Мы замерли, стараясь определить, если в системе хоть какой-нибудь сквозняк. Он был, и довольно ощутимый. Я попробовал достать факелы из их держателей. Те не без труда, но поддались.
– А, давай… – начал, было, Воронин, но тут же замер и изменился в лице. Тут же и я услышал этот, не похожий ни на один из других, звук. Мгновенно потушив и свой, и мой коногоны, майор оттащил меня за стойку механизма, и мы замерли в кромешной тьме. Послышался шорох – это Юрьевич обнажил свой меч. Я почувствовал, как у меня выступает пот на моём украшенном шишкой лбу.
Мы замерли, стараясь не дышать. Звук удалялся. Тихое, мерное клацанье, именно клацанье, которое было трудно сравнить или описать, надо было только слышать. Прошло около пятнадцати минут после того, как звук стих; только после этого мой ведущий спрятал в ножны на спине меч, и разрешил включить свет.
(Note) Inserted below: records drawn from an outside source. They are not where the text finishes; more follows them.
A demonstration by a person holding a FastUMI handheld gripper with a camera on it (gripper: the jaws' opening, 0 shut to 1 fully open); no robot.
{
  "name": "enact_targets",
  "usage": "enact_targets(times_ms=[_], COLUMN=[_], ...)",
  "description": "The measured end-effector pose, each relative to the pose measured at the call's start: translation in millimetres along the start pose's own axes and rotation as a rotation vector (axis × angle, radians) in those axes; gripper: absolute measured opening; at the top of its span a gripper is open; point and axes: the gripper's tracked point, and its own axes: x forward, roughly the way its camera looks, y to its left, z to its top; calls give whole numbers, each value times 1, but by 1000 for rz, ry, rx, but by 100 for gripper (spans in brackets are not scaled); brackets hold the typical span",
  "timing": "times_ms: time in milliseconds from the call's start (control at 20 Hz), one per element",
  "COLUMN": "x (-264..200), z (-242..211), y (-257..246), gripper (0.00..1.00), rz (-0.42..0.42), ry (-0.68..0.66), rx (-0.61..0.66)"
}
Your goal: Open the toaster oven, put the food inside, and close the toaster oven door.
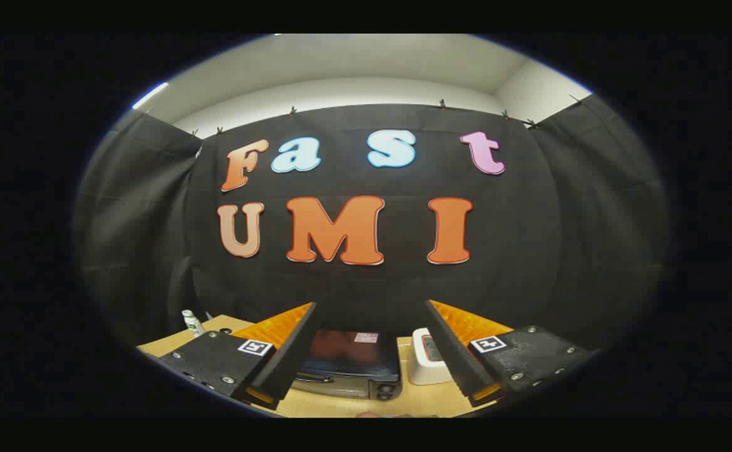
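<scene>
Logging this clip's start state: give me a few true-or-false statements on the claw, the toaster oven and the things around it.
1. The claw is open, holding nothing. True.
2. The toaster oven door is down, open. False: it looks closed, handle at the front.
3. The oven sits on the table, below and between the fingers. True.
4. A white device stands right of the oven. True.
5. A bottle lies on top of the oven. False: it stands on the table, far left.
</scene>
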Motion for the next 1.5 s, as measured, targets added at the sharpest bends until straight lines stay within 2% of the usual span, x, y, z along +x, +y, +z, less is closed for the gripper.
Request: enact_targets(times_ms=[350, 600, 750, 900, 1250, 1400, 1500], x=[13, 27, 42, 48, 57, 56, 55], z=[-45, -109, -148, -183, -222, -221, -223], y=[31, 67, 76, 95, 109, 109, 109], gripper=[99, 99, 99, 99, 99, 99, 99], rz=[41, 99, 76, 89, 82, 78, 66], ry=[80, 212, 271, 347, 420, 395, 387], rx=[32, 49, 35, 33, 4, -41, -27])
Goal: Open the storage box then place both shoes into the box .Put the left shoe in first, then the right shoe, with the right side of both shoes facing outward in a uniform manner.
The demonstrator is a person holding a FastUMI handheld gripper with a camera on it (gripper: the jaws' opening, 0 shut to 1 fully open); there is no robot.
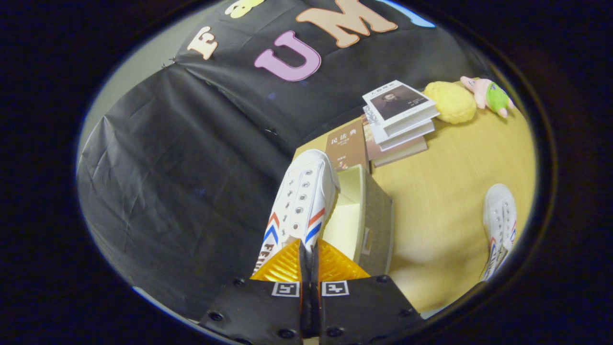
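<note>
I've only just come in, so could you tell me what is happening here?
A person's handheld tool is shut on a white shoe, holding it up beside the open storage box on the wooden table. The second white shoe lies on the table beyond the box, with stacked books and plush toys behind.

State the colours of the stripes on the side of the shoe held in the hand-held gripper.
Red and blue chevron stripes on the white shoe, seen in the gripper view, pinched by the hand-held gripper.
</note>
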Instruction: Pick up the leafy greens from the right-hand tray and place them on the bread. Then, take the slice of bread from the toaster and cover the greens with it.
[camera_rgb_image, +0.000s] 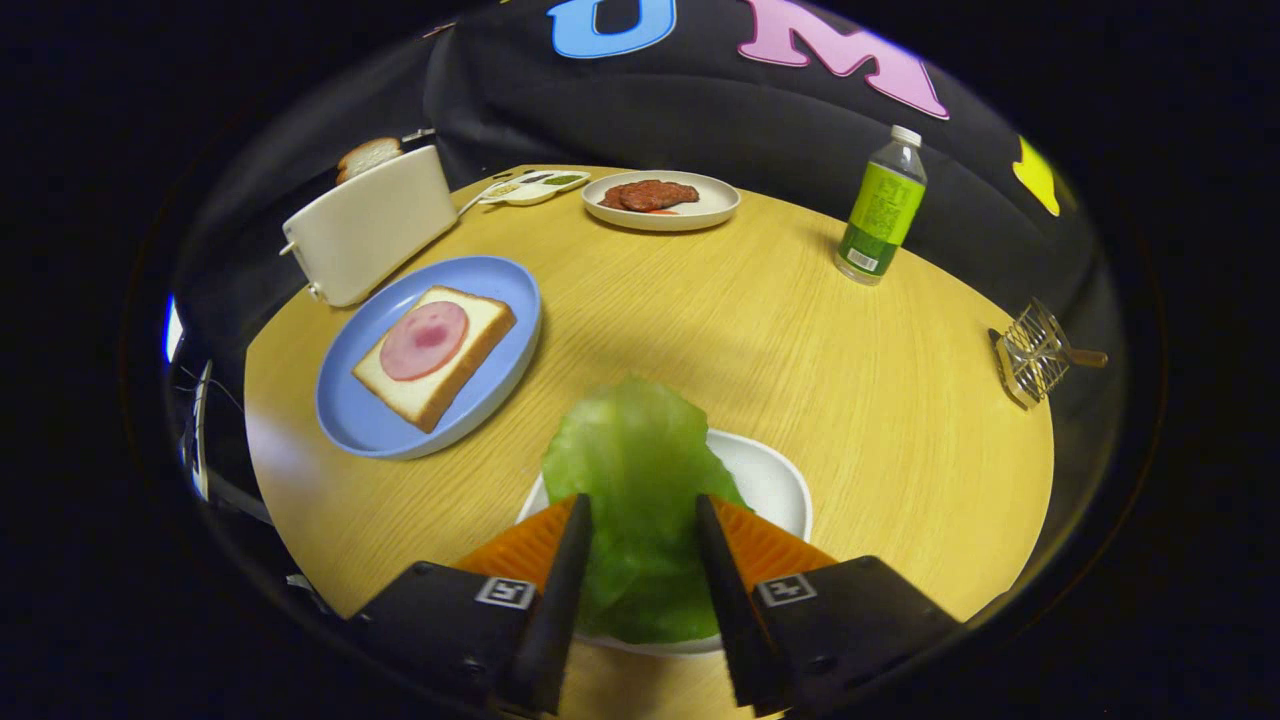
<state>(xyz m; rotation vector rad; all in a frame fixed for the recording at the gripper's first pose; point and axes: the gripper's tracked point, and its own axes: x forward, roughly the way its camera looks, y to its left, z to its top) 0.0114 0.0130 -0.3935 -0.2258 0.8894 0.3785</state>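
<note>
Jaws part open, the lettuce leaf lying between the two fingers and reaching out ahead of them. Could not tell whether both fingers pressed on the leaf or merely flanked it. Leaf over a white tray, whose rim showed on either side of the fingers, near the close edge of the round wooden table.

Ahead and to the left of the fingers, a blue plate on the table, carrying a slice of bread with a round pink slice of ham on top. Bread not yet covered with greens. Just beyond the blue plate, a cream toaster at the table's far left edge, with a second slice of bread standing up out of its slot.

At the far side of the table, a pale plate holding brown meat patties, and just left of it a small divided dish with sauces. Off to the right, well apart from the plates, a clear bottle with a green label and white cap, upright. Farther right, at the table's edge, a small wire rack with a wooden handle.
</note>
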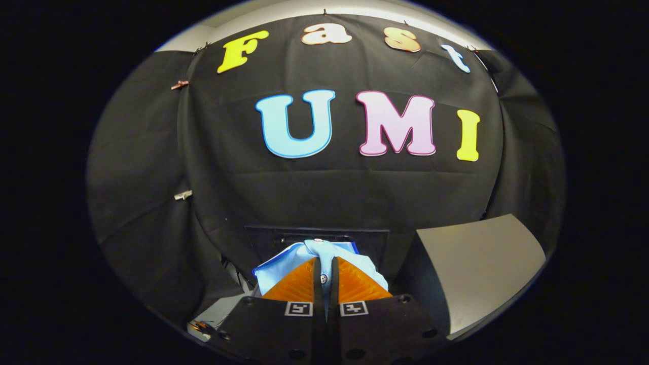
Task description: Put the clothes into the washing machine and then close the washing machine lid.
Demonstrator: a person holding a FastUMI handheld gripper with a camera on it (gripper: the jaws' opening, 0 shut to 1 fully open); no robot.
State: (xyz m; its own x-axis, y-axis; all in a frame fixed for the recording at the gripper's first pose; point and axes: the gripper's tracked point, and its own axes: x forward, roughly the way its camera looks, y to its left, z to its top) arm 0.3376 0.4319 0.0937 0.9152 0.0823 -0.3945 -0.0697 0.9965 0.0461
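Orange jaws nearly together, pinching light-blue shirt point(324, 253), raised grey washing machine lid point(476, 268) alongside.

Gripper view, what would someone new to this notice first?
First, the light blue garment bunched up and pinched between the two orange tongs, which are nearly closed on it, with a small button showing in the narrow gap. Next, the grey washing machine lid standing open just to the right of the tongs. Beyond the cloth sits the dark opening of the machine against the black booth wall.
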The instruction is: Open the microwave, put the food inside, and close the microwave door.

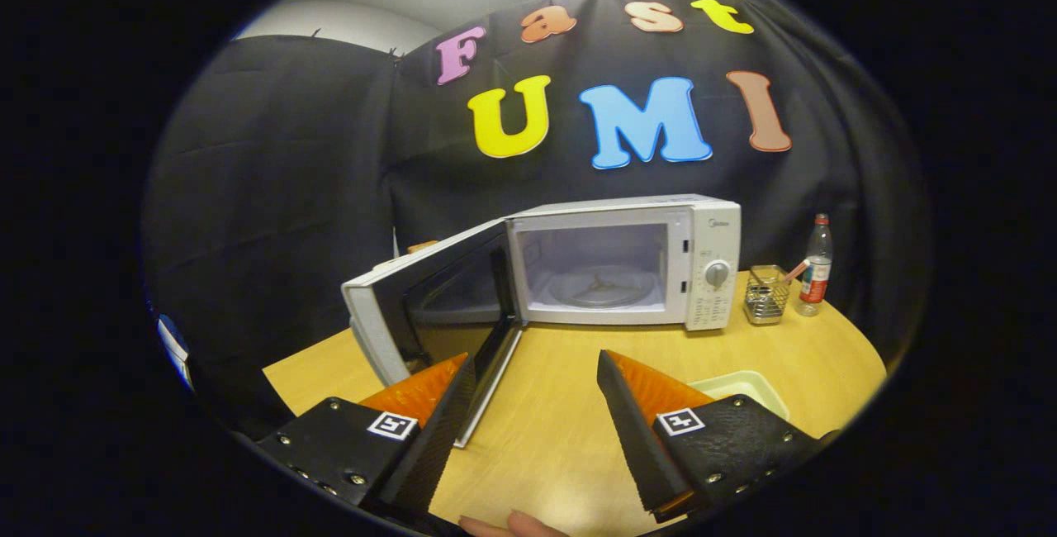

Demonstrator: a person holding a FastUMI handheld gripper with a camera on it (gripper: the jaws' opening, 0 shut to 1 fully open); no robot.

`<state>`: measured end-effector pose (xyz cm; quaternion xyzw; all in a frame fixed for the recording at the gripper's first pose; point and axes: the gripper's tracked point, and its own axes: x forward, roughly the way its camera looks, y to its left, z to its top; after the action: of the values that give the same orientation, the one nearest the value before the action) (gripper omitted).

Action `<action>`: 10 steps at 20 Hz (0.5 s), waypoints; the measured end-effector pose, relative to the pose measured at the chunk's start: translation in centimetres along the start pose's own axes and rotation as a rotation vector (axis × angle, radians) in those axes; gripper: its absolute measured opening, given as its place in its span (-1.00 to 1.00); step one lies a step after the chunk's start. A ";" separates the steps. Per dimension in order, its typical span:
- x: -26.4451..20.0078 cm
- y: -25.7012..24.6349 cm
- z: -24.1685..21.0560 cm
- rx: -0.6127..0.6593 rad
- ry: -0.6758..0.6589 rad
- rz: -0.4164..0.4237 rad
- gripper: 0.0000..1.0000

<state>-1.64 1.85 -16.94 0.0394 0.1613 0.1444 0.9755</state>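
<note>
A white microwave [698,244] stands at the back of the wooden table [545,405], beyond my fingers. Its door [429,306] is swung wide open to the left, and its lower edge reaches down beside my left finger. Inside, the cavity holds a glass turntable [601,286] with nothing on it. My gripper [537,368] is open, with bare table between the fingers. A pale green dish [743,384] lies on the table behind my right finger, partly hidden by it; I cannot tell what is in it.
Right of the microwave stand a wire mesh holder [766,296] and a plastic bottle with a red label [816,268]. The table's rounded edge curves close past them. A person's fingertips [512,525] show at the near edge below my fingers.
</note>
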 end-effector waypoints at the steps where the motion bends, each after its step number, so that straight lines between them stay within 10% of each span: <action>1: 0.0 -2.6 -0.5 -0.037 0.016 -0.061 0.81; 5: 0.7 -10.4 -3.3 -0.175 0.094 -0.229 0.96; 10: 3.0 -14.3 -8.4 -0.113 0.260 -0.192 0.92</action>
<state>2.19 -10.67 -27.52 -0.0502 0.2806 0.0632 0.9564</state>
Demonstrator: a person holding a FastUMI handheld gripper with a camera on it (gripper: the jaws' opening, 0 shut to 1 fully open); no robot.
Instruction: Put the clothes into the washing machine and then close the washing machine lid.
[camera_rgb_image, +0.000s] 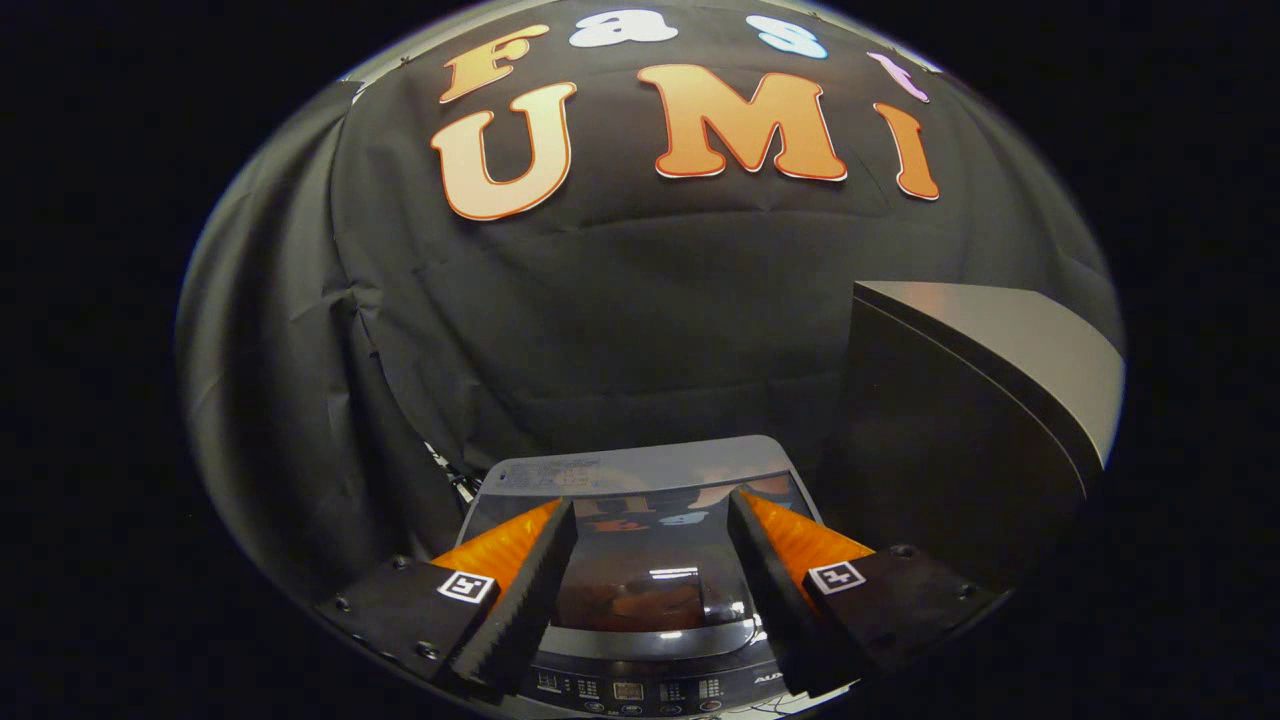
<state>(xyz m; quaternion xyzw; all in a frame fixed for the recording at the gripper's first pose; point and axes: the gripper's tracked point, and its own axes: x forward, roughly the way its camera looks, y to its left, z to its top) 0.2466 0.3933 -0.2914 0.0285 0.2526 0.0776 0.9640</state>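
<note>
The tongs (650, 520) gape wide with nothing between them, hovering over the small grey washing machine (640, 470), whose glossy dark glass lid (650, 590) lies shut.

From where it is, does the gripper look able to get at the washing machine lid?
Probably yes. The gripper hangs open and empty right above the washing machine lid, which lies flat and shut between and just ahead of the jaws, and nothing lies between them. The grey cabinet stands off to the side.
</note>
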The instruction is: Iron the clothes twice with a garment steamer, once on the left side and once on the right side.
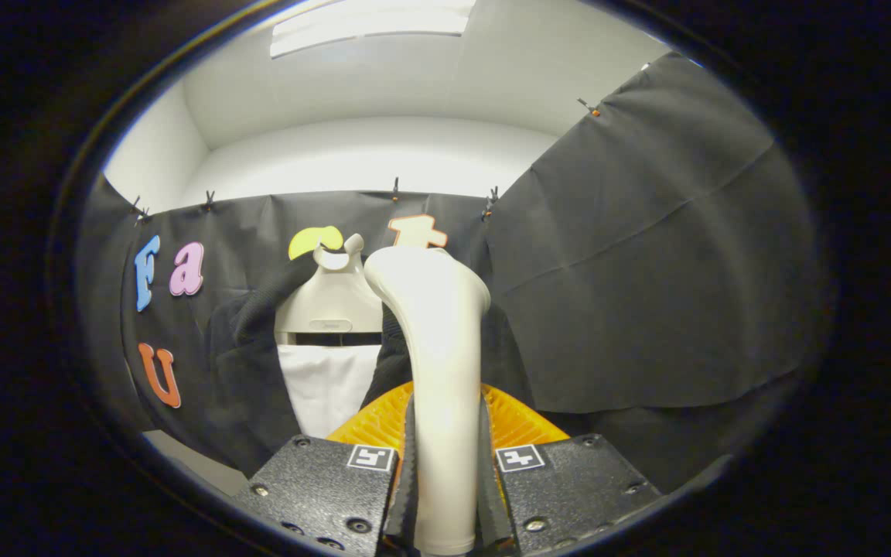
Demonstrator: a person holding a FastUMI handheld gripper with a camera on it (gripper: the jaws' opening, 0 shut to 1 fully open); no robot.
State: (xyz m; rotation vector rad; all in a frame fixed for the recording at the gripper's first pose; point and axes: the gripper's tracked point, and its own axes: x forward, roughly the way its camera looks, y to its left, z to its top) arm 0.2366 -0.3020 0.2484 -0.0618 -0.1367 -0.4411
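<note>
**Cream steamer clamped, garment just ahead**

Cream-white plastic garment steamer handle (pixel 443 371) sits upright between the fingers of your gripper (pixel 445 472), both fingers pressing its sides, so the grip is closed on it. The flared head tops out in front of the dark knit garment (pixel 248 363), which hangs open on a pale plastic hanger form (pixel 331 298) with a white panel (pixel 326 387) below it.

Judgement: you're lined up near the middle, and no pass looks started. Pick one side, bring the head to the fabric and run it along that side, then repeat on the other. Keep the squeeze firm; the handle looks smooth and could twist.

Watch the hanger hook (pixel 353 246) and the black cloth wall (pixel 646 271) close to one side of the steamer; the head also hides part of the garment.
</note>
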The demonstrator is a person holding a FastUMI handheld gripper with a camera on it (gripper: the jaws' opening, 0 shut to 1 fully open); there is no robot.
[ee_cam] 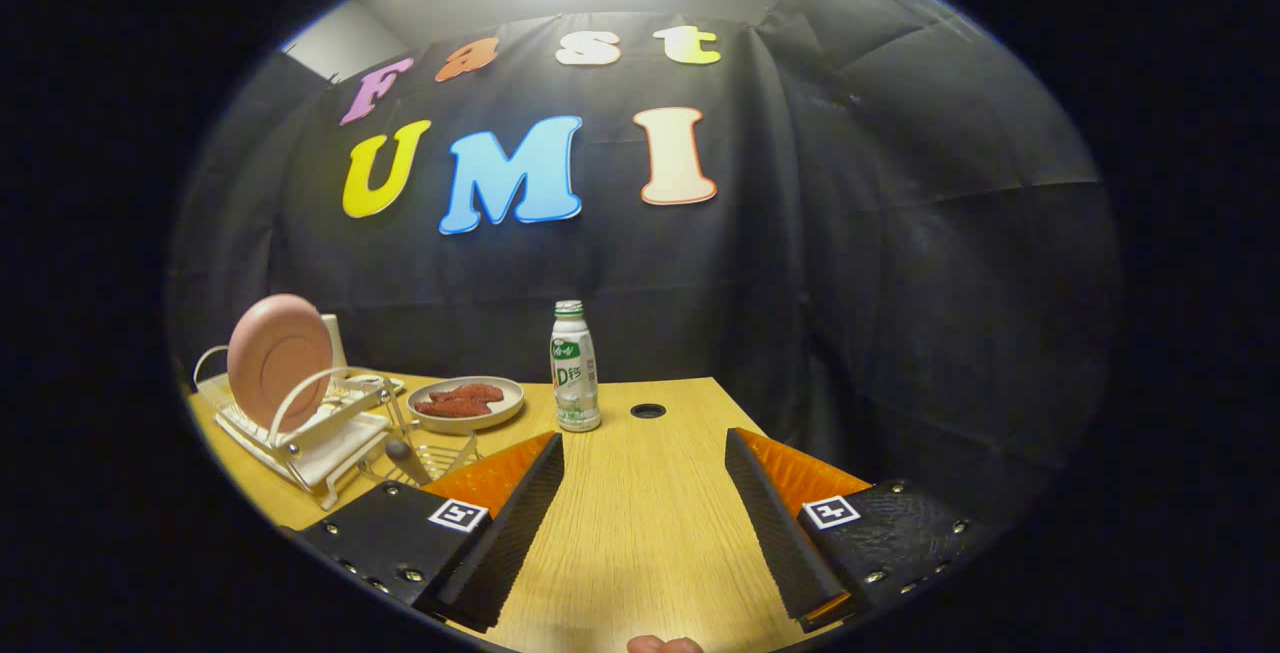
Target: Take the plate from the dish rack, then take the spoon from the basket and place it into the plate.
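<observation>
- Plate: a pink plate is stood on edge in the white dish rack, held upright by the rack's curved wire hoops, presumably so that its rim can be gripped from above or from the side.
- Spoon: what appears to be a spoon with a dark rounded end is seen in the small wire basket set against the rack; its handle cannot be made out clearly.
- Claw: the fingers are spread wide with nothing between them, and only bare desk is seen in the gap; rack and basket lie well off to the left of the left finger.
- No step of the task is judged done: the plate is not yet lifted, so a turn toward the rack is called for first.
- Farther off, a shallow dish of reddish food and a small drink bottle are stood beyond the fingers, beside a cable hole; the bottle could be knocked if the plate is set down near it.
</observation>
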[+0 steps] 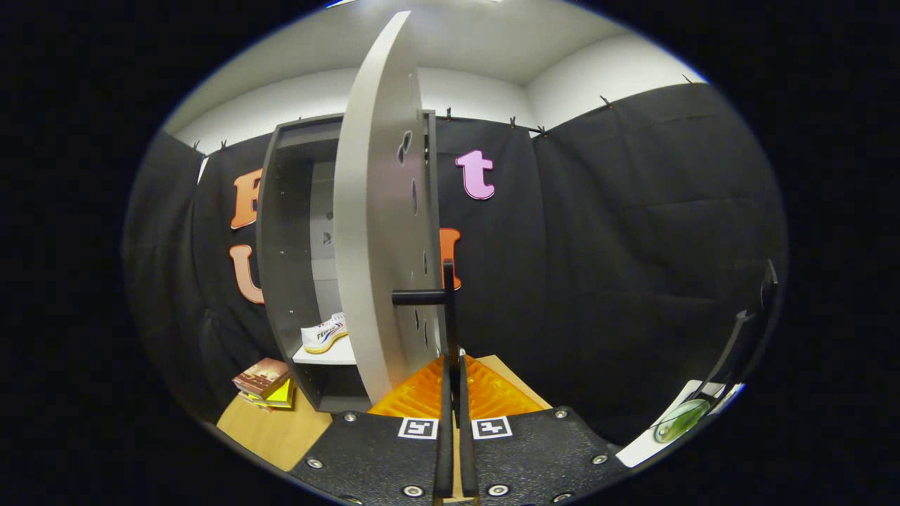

Существуют какие-то невидимые границы, маяки и буи в человеческом общении. Так иногда, только глядя на человека, мы понимаем, что можно ему сказать в тот или иной момент времени, а что нет. Так и я, как и тогда, когда впервые увидел мечи, почувствовал, что спрашивать сейчас товарища майора о том, кого или что могли мы встретить, не стоит. Даже несмотря на то, что из всех членов нашедшей меня группы именно он благодаря своему мудрому и доброму характеру был мне ближе всех остальных.
Александр Юрьевич не спеша достал из своего бокового внешнего кармана штанов небольшую фляжку и отвинтил крышку.
– Хочешь пить? – спросил майор, протягивая её мне.
– Да, – ответил я, чувствуя, что в моём рту и вправду давно пересохло. После пары глотков я вернул флягу, в которой был холодный чай, её хозяину.
– Знаешь что, Дима, – сказал он мне, в свою очередь, отхлебнув, – давай-ка мы с тобой вернёмся обратно к развилке и пойдём всё-таки налево.